Hoeveel vakken psychologie ik ook heb gevolgd, toen ik de term ‘sociale angst’ hoorde rinkelde er geen belletje. Ik vond deze les te oninteressant om op te slaan, of ik heb dit stukje van het psychiatrisch handboek nooit gelezen. Wat lastig is, als je de term hoort uit de mond van je psycholoog. Als je hoofddiagnose.
Mijn eerste reactie was er een van ongeloof. Ik ben namelijk helemaal niet bang voor sociale dingen. Nou ja, een paar dan, zoals iemand opbellen en naar feestjes gaan en een winkel instappen waar niemand anders is dan de verkoopster, zodat die je aan kan spreken. Oh en voor hulpverleners, dus het was een wonder dat ik de diagnose ooit te horen heb gekregen.
Ik weet nu dat angst voor een presentatie, sollicitatie of confrontatie met een persoon op straat inderdaad bij veel mensen voorkomt, maar dat mijn reactie echt buitenproportioneel is. Ik weet inmiddels ook dat sociale angst hebben helemaal niets te maken heeft met bang zijn voor sociale dingen. Ik ben niet bang voor mensen. Ik ben bang voor hun oordeel over mij.
Ik ben ook niet onzeker in groepen of in gesprekken. Ik heb zelfs een heel gezond ego. Mijn eigen oordeel over mij zit me niet dwars, dat van anderen wel.
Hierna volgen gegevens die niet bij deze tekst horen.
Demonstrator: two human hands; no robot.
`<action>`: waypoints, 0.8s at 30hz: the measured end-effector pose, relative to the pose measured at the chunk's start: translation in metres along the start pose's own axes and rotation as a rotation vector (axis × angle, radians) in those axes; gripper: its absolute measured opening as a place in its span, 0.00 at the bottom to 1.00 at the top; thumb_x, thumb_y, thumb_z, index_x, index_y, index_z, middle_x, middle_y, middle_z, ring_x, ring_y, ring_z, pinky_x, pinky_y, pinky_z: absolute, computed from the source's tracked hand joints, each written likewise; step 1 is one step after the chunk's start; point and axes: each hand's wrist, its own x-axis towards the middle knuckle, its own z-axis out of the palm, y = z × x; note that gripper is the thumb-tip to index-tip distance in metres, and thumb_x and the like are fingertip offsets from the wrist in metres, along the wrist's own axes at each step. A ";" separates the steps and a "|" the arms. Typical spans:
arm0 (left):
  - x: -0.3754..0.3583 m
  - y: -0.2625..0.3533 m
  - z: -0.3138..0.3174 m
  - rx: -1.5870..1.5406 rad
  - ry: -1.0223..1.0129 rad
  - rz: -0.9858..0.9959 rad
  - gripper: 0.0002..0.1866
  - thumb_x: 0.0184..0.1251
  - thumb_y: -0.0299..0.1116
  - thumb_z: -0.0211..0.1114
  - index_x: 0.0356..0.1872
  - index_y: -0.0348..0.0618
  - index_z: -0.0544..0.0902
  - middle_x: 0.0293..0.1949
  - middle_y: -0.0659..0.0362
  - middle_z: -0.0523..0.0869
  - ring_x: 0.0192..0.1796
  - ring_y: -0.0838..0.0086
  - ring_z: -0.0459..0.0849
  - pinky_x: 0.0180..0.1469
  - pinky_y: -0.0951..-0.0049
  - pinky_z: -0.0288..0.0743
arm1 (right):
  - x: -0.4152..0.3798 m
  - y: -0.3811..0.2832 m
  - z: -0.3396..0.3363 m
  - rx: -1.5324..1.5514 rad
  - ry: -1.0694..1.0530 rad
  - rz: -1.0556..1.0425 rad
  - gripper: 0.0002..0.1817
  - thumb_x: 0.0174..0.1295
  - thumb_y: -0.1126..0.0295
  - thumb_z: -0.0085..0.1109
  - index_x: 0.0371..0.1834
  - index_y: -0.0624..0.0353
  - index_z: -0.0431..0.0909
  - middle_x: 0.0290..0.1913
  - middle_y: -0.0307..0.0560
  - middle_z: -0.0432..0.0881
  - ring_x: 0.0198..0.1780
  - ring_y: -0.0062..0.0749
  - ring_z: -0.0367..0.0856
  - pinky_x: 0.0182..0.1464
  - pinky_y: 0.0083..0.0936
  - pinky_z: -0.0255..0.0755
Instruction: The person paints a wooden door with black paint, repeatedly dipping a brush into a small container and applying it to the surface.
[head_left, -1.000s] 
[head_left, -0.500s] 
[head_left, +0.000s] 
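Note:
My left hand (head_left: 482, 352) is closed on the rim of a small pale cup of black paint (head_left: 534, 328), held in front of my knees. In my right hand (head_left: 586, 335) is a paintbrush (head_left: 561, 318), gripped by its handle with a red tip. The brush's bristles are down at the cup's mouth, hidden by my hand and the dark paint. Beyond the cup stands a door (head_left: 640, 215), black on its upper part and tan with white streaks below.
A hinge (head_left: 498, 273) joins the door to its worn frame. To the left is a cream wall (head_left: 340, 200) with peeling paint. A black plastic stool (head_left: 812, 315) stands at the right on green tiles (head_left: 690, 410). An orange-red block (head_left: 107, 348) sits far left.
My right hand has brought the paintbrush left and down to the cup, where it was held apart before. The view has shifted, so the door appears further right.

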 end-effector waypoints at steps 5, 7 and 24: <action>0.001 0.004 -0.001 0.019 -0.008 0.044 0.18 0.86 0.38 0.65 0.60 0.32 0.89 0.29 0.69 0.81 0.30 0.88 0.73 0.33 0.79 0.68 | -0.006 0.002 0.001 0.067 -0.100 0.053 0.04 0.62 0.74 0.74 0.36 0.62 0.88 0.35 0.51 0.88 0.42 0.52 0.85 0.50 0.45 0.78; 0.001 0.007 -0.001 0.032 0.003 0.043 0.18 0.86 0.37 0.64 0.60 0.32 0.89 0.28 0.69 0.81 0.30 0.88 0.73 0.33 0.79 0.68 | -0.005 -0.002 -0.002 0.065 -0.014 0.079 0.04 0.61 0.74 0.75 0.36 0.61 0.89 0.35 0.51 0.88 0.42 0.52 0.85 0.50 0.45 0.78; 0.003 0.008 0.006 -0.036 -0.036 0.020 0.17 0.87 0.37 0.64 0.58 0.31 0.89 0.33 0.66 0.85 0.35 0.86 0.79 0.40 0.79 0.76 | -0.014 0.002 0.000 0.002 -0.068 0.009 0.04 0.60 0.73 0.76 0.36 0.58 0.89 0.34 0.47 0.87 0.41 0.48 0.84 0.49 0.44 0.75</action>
En dat zorgde dat ik als kind altijd het liefst in de muur wilde verdwijnen. Ik sprak niet, of extreem zacht, ik wilde niet de beurt, ik durfde nooit te vertellen dat ik verliefd was, ik had drie weken lang paniekaanvallen voor een presentatie. Ik had zindelijkheidsproblemen, nachtangst en depressieve neigingen. De gewone dingen, maar inderdaad, het was vergeleken met mijn klasgenoten echt extreem.
Toen er op mijn twaalfde een anonieme e-mail naar mijn hele klas ging dat ik lesbisch was, was dat een bijna-doodervaring. Iemand vroeg het me op de man af en ik koos tot mijn eigen verbijstering om te zeggen ‘ja dat is waar’. De wereld verging niet, niemand keek me met de nek aan, en ik leerde een belangrijke les over hoe je ook met angst om kan gaan: op je tong. Ik verborg me voortaan in vol zicht.
Iets wat me de 15 jaar erna er aardig doorheen heeft geholpen. Maar als ik de grote mond wegdacht, voelde ik nog dat bibberende meisje. Dat zich continu aanpast aan wat ze denkt dat mensen verwachten. Dat het liefst niet met vreemden praat, blijft bij wie haar vertrouwd is, voor wie een tocht naar de supermarkt zwaar is. Dat een grote voorkeur heeft voor mensen jonger dan zij, omdat ze onbevangener zijn. Voor wie veel, heel veel, dagelijkse en ‘gewone’ dingen zeer stressvol zijn.
Ik heb een haat-liefde relatie met de beschreven stoornissen in de DSM, omdat een ‘one size fits all’ bijna niemand past. Daarom verrast het me nog steeds dat ik een diagnose kreeg waarin ik me helemaal vinden kan. Het lastige is dat ik er weinig aan heb.
Want al draag ik mijn label soms op mijn shirt, er is niemand die hem kent, snapt, of gelooft dat hij over mij gaat. Hoe vertel je met je knalrode lippen en je zelfverzekerde loop dat de hele dag, bij elke mogelijke blik van een vreemde, een alarmbel afgaat? Dat je gefixeerd bent, tot in het extreme, op hoe je overkomt, of een ander over je praat?
Meestal negeer ik het gewoon, trek een van mijn belachelijk opvallende jurken aan en werk me inwendig bevend door een simpele vergadering heen. Soms schrijf ik het van me af, zodat er mensen zijn die weten dat het over het algemeen best goed gaat. Maar dat het pad dat ik verkies, lopen in het volle zicht, niet vanzelfsprekend is.
Ik ben blij met mijn keuzes, met hoe het nu gaat, maar ik blijf waarschijnlijk voor altijd bang. Het is een feit waarmee ik al had geleerd om te gaan, en het houdt me dan ook niet tegen. Ik kan er mee leven. Ik word met mijn grootste angst geconfronteerd, continu, dag na dag. En elke dag zal ik weer opstaan.